WHAT THE EXERCISE ASKS: The full set of entries must be copied exactly.

-------------------------

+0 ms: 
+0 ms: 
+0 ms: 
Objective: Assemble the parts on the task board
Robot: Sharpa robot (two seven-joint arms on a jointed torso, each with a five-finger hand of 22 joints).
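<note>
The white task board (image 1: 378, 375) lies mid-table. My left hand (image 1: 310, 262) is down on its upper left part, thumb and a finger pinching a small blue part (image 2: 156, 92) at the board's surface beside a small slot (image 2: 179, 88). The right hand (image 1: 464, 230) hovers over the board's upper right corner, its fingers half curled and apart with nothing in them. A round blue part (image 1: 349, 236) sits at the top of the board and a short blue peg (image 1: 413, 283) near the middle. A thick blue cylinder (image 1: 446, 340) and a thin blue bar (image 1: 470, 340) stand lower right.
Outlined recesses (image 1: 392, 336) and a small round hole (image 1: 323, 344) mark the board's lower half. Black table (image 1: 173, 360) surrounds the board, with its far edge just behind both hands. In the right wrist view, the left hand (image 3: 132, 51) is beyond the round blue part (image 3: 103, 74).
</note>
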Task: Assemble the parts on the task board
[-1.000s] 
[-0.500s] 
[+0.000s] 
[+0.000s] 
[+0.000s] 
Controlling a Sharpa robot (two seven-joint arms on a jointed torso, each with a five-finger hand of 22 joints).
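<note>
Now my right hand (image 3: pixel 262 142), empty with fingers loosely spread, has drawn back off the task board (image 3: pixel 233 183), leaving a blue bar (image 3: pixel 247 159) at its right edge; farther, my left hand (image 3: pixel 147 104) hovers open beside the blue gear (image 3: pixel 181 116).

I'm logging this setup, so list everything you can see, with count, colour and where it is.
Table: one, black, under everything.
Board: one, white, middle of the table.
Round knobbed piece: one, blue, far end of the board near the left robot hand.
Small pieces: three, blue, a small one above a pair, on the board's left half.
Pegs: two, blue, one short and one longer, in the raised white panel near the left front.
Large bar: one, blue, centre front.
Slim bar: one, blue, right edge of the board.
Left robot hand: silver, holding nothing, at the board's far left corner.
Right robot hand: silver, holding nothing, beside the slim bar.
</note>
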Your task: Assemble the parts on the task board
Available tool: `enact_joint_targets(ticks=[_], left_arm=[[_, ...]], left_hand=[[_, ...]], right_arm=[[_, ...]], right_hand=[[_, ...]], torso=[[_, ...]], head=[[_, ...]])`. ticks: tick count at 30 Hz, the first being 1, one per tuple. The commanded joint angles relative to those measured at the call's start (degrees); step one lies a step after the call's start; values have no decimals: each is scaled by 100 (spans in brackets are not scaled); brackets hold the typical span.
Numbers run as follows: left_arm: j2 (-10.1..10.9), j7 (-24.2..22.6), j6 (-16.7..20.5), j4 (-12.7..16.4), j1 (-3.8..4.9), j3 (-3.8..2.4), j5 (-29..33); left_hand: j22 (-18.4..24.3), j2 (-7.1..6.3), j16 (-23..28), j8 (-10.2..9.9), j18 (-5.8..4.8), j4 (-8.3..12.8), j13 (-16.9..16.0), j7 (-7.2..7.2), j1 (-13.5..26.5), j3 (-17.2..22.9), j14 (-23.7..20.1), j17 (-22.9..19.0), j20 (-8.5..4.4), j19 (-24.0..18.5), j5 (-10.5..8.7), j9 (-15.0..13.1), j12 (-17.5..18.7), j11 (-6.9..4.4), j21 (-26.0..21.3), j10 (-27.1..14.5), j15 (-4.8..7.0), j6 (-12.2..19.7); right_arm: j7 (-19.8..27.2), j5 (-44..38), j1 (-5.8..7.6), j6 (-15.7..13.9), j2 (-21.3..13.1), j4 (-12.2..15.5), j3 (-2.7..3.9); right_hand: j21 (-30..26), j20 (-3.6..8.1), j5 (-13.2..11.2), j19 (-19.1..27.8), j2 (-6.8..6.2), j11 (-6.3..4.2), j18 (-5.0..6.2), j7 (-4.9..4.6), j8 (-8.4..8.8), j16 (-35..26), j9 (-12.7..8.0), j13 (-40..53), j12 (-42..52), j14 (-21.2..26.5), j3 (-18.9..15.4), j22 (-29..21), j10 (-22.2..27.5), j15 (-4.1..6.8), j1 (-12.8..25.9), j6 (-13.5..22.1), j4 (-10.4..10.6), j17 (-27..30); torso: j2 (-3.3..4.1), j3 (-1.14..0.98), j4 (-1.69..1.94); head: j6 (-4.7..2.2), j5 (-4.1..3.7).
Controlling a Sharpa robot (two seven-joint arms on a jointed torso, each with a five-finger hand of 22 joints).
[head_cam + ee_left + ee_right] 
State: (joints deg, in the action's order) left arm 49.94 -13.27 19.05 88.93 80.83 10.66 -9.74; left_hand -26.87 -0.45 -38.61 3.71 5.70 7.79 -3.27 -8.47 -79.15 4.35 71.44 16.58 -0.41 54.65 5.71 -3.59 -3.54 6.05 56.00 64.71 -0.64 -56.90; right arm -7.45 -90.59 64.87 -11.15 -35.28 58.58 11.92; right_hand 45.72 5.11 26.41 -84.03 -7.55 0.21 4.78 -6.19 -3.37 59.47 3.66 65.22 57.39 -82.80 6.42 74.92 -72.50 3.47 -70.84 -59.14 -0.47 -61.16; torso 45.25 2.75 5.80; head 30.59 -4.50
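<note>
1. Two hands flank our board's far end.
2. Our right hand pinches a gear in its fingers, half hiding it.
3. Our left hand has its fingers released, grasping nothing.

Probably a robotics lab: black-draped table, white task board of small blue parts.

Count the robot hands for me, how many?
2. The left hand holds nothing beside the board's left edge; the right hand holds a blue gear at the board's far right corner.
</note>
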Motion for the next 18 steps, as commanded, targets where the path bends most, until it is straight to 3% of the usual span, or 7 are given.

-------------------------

YOUR RESPONSE:
+0 ms: 
+0 ms: 
+0 ms: 
Objective: Assemble the parts on the task board
Robot: Sharpa robot (two seven-joint arms on a jointed torso, each with a five-finger hand of 22 joints).
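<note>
The white task board (image 1: 378, 375) lies mid-table. My left hand (image 1: 310, 262) is down on its upper left part, thumb and a finger pinching a small blue part (image 2: 156, 92) at the board's surface beside a small slot (image 2: 179, 88). The right hand (image 1: 464, 230) hovers over the board's upper right corner, its fingers half curled and apart with nothing in them. A round blue part (image 1: 349, 236) sits at the top of the board and a short blue peg (image 1: 413, 283) near the middle. A thick blue cylinder (image 1: 446, 340) and a thin blue bar (image 1: 470, 340) stand lower right.
Outlined recesses (image 1: 392, 336) and a small round hole (image 1: 323, 344) mark the board's lower half. Black table (image 1: 173, 360) surrounds the board, with its far edge just behind both hands. In the right wrist view, the left hand (image 3: 132, 51) is beyond the round blue part (image 3: 103, 74).
</note>
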Task: Assemble the parts on the task board
[-1.000s] 
[-0.500s] 
[+0.000s] 
[+0.000s] 
[+0.000s] 
Controlling a Sharpa robot (two seven-joint arms on a jointed torso, each with a five-finger hand of 22 joints).
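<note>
Now my right hand (image 3: pixel 262 142), empty with fingers loosely spread, has drawn back off the task board (image 3: pixel 233 183), leaving a blue bar (image 3: pixel 247 159) at its right edge; farther, my left hand (image 3: pixel 147 104) hovers open beside the blue gear (image 3: pixel 181 116).

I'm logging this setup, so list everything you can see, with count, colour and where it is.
Table: one, black, under everything.
Board: one, white, middle of the table.
Round knobbed piece: one, blue, far end of the board near the left robot hand.
Small pieces: three, blue, a small one above a pair, on the board's left half.
Pegs: two, blue, one short and one longer, in the raised white panel near the left front.
Large bar: one, blue, centre front.
Slim bar: one, blue, right edge of the board.
Left robot hand: silver, holding nothing, at the board's far left corner.
Right robot hand: silver, holding nothing, beside the slim bar.
</note>
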Your task: Assemble the parts on the task board
Available tool: `enact_joint_targets(ticks=[_], left_arm=[[_, ...]], left_hand=[[_, ...]], right_arm=[[_, ...]], right_hand=[[_, ...]], torso=[[_, ...]], head=[[_, ...]])`. ticks: tick count at 30 Hz, the first being 1, one per tuple. The commanded joint angles relative to those measured at the call's start (degrees); step one lies a step after the call's start; values have no decimals: each is scaled by 100 (spans in brackets are not scaled); brackets hold the typical span.
Numbers run as follows: left_arm: j2 (-10.1..10.9), j7 (-24.2..22.6), j6 (-16.7..20.5), j4 (-12.7..16.4), j1 (-3.8..4.9), j3 (-3.8..2.4), j5 (-29..33); left_hand: j22 (-18.4..24.3), j2 (-7.1..6.3), j16 (-23..28), j8 (-10.2..9.9), j18 (-5.8..4.8), j4 (-8.3..12.8), j13 (-16.9..16.0), j7 (-7.2..7.2), j1 (-13.5..26.5), j3 (-17.2..22.9), j14 (-23.7..20.1), j17 (-22.9..19.0), j20 (-8.5..4.4), j19 (-24.0..18.5), j5 (-10.5..8.7), j9 (-15.0..13.1), j12 (-17.5..18.7), j11 (-6.9..4.4), j21 (-26.0..21.3), j10 (-27.1..14.5), j15 (-4.8..7.0), j6 (-12.2..19.7); right_arm: j7 (-19.8..27.2), j5 (-44..38), j1 (-5.8..7.6), j6 (-15.7..13.9), j2 (-21.3..13.1), j4 (-12.2..15.5), j3 (-2.7..3.9); right_hand: j21 (-30..26), j20 (-3.6..8.1), j5 (-13.2..11.2), j19 (-19.1..27.8), j2 (-6.8..6.2), j11 (-6.3..4.2), j18 (-5.0..6.2), j7 (-4.9..4.6), j8 (-8.4..8.8), j16 (-35..26), j9 (-12.7..8.0), j13 (-40..53), j12 (-42..52), j14 (-21.2..26.5), j3 (-18.9..15.4), j22 (-29..21), j10 (-22.2..27.5), j15 (-4.1..6.8), j1 (-12.8..25.9), j6 (-13.5..22.1), j4 (-10.4..10.6), j17 (-27..30); torso: j2 (-3.3..4.1), j3 (-1.14..0.98), j4 (-1.69..1.94); head: j6 (-4.7..2.2), j5 (-4.1..3.7).
Controlling a Sharpa robot (two seven-joint arms on a jointed torso, each with a five-finger hand of 22 joints).
[head_cam + ee_left + ee_right] 
State: (joints deg, in the action's order) left arm 49.94 -13.27 19.05 88.93 80.83 10.66 -9.74; left_hand -26.87 -0.45 -38.61 3.71 5.70 7.79 -3.27 -8.47 -79.15 4.35 71.44 16.58 -0.41 54.65 5.71 -3.59 -3.54 6.05 56.00 64.71 -0.64 -56.90; right arm -7.45 -90.59 64.87 -11.15 -35.28 58.58 11.92; right_hand 45.72 5.11 26.41 -84.03 -7.55 0.21 4.78 -6.19 -3.37 59.47 3.66 65.22 57.39 -82.80 6.42 74.92 -72.50 3.47 -70.84 -59.14 -0.47 -61.16; torso 45.25 2.75 5.80; head 30.59 -4.50
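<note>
1. Two hands flank our board's far end.
2. Our right hand pinches a gear in its fingers, half hiding it.
3. Our left hand has its fingers released, grasping nothing.

Probably a robotics lab: black-draped table, white task board of small blue parts.

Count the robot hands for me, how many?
2. The left hand holds nothing beside the board's left edge; the right hand holds a blue gear at the board's far right corner.
</note>
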Motion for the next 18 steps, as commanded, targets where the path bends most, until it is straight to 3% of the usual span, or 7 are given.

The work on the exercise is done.